Les innovations idéologiques
D'après Viktor Nadeine-Raevski, Erdogan a fait un très grand pas en termes de transformation de l'idéologie turque en reconsidérant la voie de développement de la Turquie. "La transformation idéologique qui se déroule ces dernières années est un facteur crucial et décisif pour le développement futur du pays", note l'expert. Selon ce dernier, la Turquie acquiert progressivement une nouvelle conscience de soi dans l'esprit de la nouvelle tradition islamique – complètement différente des pays arabes où l'on assiste dernièrement aux élans de radicalisme.
"Erdogan a proposé un modèle foncièrement nouveau, élaboré en Turquie pendant de longues années. Il y a davantage de changements dans le processus de raisonnement, dans la perfection de soi, tout suit une autre tradition, soufie. C'est propre à la Turquie", affirme Viktor Nadeine-Raevski.
L'expert note également qu'Erdogan s'efforce de consolider la société sur des bases complètement différentes par rapport au gouvernement turc précédent. "C'est le retour à l'islam en tant que tradition nationale. La pratique modérée d'Erdogan peut être interprétée comme le respect des valeurs familiales, culturelles et religieuses, mais dans la lecture wahhabite comme en Arabie saoudite", pense Viktor Nadeine-Raevski.
Les experts soulignent également les innovations économiques du premier ministre turc — et leur succès. "Erdogan poursuit le développement de l'économie de marché, les biens publics sont en vente. Les Turcs cherchent à le faire avec un profit pour l'Etat, de manière à obtenir un effet dans tels ou tels secteurs vendus dans le privé", explique l'expert, notant que dans ces démarches on ressent clairement qu'Erdogan pense que l'Etat est un gestionnaire inefficace.
Selon Viktor Sergueev, la voie économique particulière de la Turquie lui a valu beaucoup de succès. "La Turquie se développe rapidement avec une croissance économique de 7 à 8% par an. Elle a choisi une voie de développement très originale: le pays mise essentiellement sur l'industrie légère et l'agriculture", déclare l'expert.
Le tandem turc
En évoquant le tandem du président et du premier ministre turcs, les experts soulignent que dans tous les cas Erdogan conservera le leadership, bien que les pouvoirs accordés au premier ministre par la Constitution soient largement supérieurs à ceux du président.

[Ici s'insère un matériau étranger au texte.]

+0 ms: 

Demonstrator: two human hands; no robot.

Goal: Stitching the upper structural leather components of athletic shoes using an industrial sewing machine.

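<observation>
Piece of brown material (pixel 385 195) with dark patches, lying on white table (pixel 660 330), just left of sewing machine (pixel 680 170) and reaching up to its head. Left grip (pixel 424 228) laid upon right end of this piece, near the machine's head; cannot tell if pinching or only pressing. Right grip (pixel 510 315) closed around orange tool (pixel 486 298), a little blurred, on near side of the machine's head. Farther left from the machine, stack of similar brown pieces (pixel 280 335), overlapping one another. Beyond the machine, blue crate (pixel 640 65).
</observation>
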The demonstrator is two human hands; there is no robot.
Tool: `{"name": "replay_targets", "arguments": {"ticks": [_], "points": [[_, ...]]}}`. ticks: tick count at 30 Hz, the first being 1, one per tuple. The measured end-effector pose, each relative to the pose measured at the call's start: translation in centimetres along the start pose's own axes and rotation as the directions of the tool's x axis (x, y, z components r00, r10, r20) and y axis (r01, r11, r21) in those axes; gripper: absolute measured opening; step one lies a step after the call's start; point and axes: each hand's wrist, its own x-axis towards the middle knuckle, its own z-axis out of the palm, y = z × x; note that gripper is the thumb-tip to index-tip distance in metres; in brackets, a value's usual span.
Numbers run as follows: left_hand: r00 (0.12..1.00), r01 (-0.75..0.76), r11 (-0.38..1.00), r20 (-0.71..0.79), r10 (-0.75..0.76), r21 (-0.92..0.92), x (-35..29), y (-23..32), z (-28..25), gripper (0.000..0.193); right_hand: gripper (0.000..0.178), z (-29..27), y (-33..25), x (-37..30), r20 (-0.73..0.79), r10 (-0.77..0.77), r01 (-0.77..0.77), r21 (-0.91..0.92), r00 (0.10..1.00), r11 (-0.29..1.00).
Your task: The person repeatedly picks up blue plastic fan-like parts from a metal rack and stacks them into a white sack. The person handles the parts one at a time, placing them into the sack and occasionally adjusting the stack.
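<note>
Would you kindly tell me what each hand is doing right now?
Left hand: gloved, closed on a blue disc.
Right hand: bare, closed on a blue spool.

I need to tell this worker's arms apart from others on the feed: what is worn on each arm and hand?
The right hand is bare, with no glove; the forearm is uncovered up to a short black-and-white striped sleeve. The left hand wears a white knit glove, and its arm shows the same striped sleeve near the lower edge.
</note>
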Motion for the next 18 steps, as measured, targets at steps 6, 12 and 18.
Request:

"Le premier ministre jouera le rôle d'une marionnette parce qu'après l'élection, Erdogan bénéficie d'un réel soutien. Il fera tout pour transformer au plus vite le système gouvernemental pour passer d'une république parlementaire à un modèle présidentiel. Le premier ministre actuel n'était pas un homme important ces derniers temps, et dans l'ensemble le contrôle réel est dans les mains d'Erdogan", estime Viktor Sergueev.
D'après Viktor Nadeine-Raevski, dans la concentration des pouvoirs significatifs entre les mains du président "Erdogan voit l'opportunité de renforcer le pouvoir central et de lutter contre la désunion et la division dans la République turque étant parlementaire".
Comme le fait remarquer l'expert, Davutoglu – professeur, enseignant universitaire, théoricien – a toujours été un collaborateur fidèle d'Erdogan. En outre, il est devenu l'un des principaux idéologues de son équipe.
"Le temps nous dira dans quelle mesure Davutoglu est capable de gérer l'économie de la république. Certes, il est plus connu comme une personnalité politique internationale, un théoricien. Mais c'est des professionnels qui travaillent au gouvernement, et sa tâche consiste à donner la ligne centrale, la stratégie de développement du pays. C'est ici que ses compétences principales peuvent être utiles", estime Viktor Nadeine-Raevski. Cependant, selon ce dernier, Davutoglu prendra très probablement ses décisions en consultant l'avis du président.